Role of Flood Plains in Trapping Nutrients and Sediment
Flood plains naturally intercept and trap contaminants that are transported in streams, including nutrients and sediment, and help protect sensitive downstream ecosystems. Flood plains in the part of the Chesapeake Bay watershed that lies in the Coastal Plain Physiographic Province (fig. 1) are effective at removing much of the streams’ load of nitrogen, phosphorus, and sediment before it reaches the bay (Noe and Hupp, 2009); however, the source of most of the river sediment in the bay watershed is the Piedmont Physiographic Province, which is upstream from the Coastal Plain (Gellis and Brakebill, 2012; Gellis and others, 2009). To help resource managers consider and implement actions to meet the TMDL, scientists are working to determine (1) whether flood plains in urban Piedmont areas effectively trap contaminants, and (2) whether flood plains can be managed to increase their contaminant-trapping capacity.
Much of the sediment that was eroded from uplands and streambanks in the past, known as “legacy” sediment, is still stored in the flood plains of the Chesapeake Bay watershed (Meade and others, 1990). Erosion is a constant process in uplands and the streambanks of flood plains. Knowing where rates of erosion exceed rates of deposition in stream and river valleys allows resource managers to tailor specific management actions to the right places in order to have the greatest impact on reducing the contaminant load. Other questions that need to be answered include whether flood plains trap nutrients in addition to sediment and, if so, whether the nutrients remain trapped for extended periods or whether they are quickly recycled back to the stream. This information will help resource managers and policy makers understand the sources, transport, and retention of contaminants in the bay watershed and ultimately will provide them with the information needed to improve downstream water quality.

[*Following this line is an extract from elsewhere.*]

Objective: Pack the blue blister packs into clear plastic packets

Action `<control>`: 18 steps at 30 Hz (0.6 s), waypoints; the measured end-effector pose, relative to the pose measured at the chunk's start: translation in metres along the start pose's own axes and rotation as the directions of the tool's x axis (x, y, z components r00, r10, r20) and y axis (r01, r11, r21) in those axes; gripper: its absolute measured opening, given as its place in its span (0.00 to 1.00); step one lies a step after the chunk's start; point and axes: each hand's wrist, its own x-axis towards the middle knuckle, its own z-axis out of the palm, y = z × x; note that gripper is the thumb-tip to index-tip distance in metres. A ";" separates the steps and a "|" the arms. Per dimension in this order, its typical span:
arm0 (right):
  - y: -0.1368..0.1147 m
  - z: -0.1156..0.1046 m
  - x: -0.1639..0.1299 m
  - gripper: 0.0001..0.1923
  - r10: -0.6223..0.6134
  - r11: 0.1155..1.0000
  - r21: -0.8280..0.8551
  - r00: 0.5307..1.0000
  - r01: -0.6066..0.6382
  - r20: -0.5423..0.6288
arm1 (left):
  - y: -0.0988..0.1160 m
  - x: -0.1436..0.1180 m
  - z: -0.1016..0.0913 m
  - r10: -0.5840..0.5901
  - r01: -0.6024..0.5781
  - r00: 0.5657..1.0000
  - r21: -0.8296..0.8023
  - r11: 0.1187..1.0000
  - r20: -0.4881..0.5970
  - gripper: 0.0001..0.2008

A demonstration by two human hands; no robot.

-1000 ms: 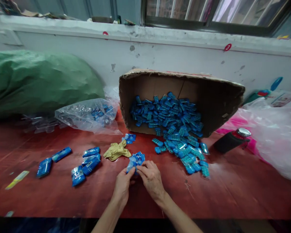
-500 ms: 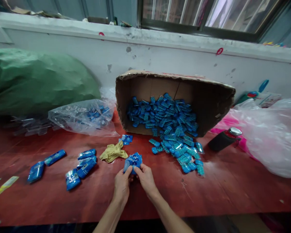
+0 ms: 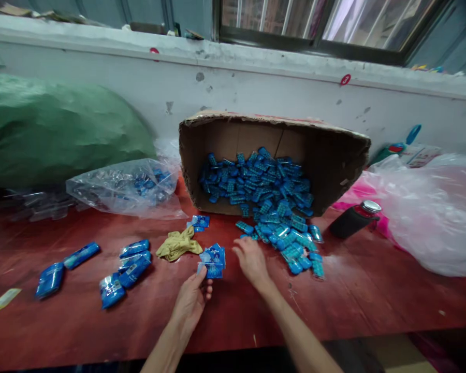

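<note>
My left hand [image 3: 192, 295] is closed on several flat blue printed cards [image 3: 214, 260], fanned slightly, with the thumb on top. To their right, my right hand [image 3: 252, 261] is stretched forward, its fingers apart. Its fingertips are beside the near left edge of a pile of small blue clear-wrapped packs [image 3: 291, 238]; whether they touch one, I cannot tell. That pile spills from a cardboard box [image 3: 339, 166] tipped on its side. More blue cards [image 3: 200, 221] lie behind a crumpled yellowish cloth [image 3: 178, 243], left of the cards in my hand.
Several shiny blue packages [image 3: 135, 270] lie on the red table [image 3: 233, 324] at left. Behind them are a clear plastic bag [image 3: 101, 186] and a big green sack [image 3: 62, 129]. A dark bottle [image 3: 349, 223] and a whitish plastic bag [image 3: 438, 217] are at right.
My right hand has let go of the cards and moved right and forward toward the small packs. My left hand keeps hold of the cards. The view has shifted slightly.
</note>
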 end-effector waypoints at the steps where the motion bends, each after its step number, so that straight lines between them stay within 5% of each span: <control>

USGS Studies of Flood Plains in an Urban Area
In an effort to address these questions, the USGS is studying a small, urban watershed, Difficult Run, in the part of the Chesapeake Bay watershed that lies within the Piedmont region in Virginia (fig. 1). The watershed is being used as a laboratory to help Fairfax County, Virginia, identify appropriate management actions, determine their effectiveness, and optimize efforts to improve water quality. The USGS is also working with partners to study sediment and nutrient sources, storage, transport, and changes in other small watersheds. The results will help resource managers consider and implement management practices in suburban and agricultural areas to address the bay TMDL.

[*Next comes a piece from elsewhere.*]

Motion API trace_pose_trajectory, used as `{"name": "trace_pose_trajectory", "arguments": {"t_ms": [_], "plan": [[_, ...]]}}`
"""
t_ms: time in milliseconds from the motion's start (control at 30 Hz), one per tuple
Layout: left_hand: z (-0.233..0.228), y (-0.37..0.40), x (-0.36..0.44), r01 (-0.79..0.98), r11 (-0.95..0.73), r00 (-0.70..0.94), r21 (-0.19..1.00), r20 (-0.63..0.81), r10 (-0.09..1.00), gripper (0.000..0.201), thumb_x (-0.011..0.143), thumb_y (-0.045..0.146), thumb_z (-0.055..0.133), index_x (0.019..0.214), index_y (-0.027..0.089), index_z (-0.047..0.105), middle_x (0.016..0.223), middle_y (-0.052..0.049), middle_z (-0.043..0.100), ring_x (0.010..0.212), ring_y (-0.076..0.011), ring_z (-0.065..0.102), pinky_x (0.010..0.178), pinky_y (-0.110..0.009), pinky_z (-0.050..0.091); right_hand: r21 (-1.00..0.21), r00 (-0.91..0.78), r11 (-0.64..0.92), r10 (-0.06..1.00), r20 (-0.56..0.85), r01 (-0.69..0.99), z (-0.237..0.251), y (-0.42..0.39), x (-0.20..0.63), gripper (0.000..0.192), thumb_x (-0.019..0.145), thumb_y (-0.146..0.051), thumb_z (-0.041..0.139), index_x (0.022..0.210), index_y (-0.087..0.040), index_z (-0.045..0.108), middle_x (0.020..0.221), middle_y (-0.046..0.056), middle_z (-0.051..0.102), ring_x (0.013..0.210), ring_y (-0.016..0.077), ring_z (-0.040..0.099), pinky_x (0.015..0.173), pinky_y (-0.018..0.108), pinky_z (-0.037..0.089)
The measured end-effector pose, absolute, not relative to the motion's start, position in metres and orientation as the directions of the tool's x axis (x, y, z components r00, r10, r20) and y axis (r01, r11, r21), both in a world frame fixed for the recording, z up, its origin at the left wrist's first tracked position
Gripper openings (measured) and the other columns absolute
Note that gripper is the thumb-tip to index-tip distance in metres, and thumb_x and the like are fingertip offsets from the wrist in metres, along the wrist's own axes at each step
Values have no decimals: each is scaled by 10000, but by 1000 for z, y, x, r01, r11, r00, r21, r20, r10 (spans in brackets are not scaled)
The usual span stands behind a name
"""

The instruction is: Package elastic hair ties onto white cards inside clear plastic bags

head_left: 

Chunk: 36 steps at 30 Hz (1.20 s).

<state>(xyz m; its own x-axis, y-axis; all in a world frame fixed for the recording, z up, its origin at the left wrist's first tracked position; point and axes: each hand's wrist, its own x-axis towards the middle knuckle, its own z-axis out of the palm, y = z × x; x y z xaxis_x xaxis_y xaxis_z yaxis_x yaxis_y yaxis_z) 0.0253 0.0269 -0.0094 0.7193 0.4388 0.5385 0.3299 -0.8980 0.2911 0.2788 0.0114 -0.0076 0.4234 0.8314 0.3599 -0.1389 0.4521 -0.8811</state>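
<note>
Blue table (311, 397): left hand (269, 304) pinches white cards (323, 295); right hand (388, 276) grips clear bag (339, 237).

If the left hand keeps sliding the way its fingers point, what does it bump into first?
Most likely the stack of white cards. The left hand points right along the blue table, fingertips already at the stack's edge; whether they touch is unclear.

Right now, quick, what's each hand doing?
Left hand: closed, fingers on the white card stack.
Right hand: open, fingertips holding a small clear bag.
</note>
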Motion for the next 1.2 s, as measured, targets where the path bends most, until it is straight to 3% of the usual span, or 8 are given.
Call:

This Science Summary is one in a series that is designed to facilitate the understanding and application of results of relevant USGS studies by Chesapeake Bay resource managers and policy makers. It presents a brief overview of the most recent published work by the USGS and its collaborators on the role of flood plains in reducing the load of nutrients and sediment that is transported downstream to the bay; provides an understanding of how this information can be used to develop effective management policies and practices; describes the role of flood plains as a source of, and in the transport and retention of, sediment and other contaminants in Difficult Run; and includes a list of references for additional information.
The Key Findings and Implications for Management Policies and Practices and Next Steps listed below are derived from several USGS reports and other published studies.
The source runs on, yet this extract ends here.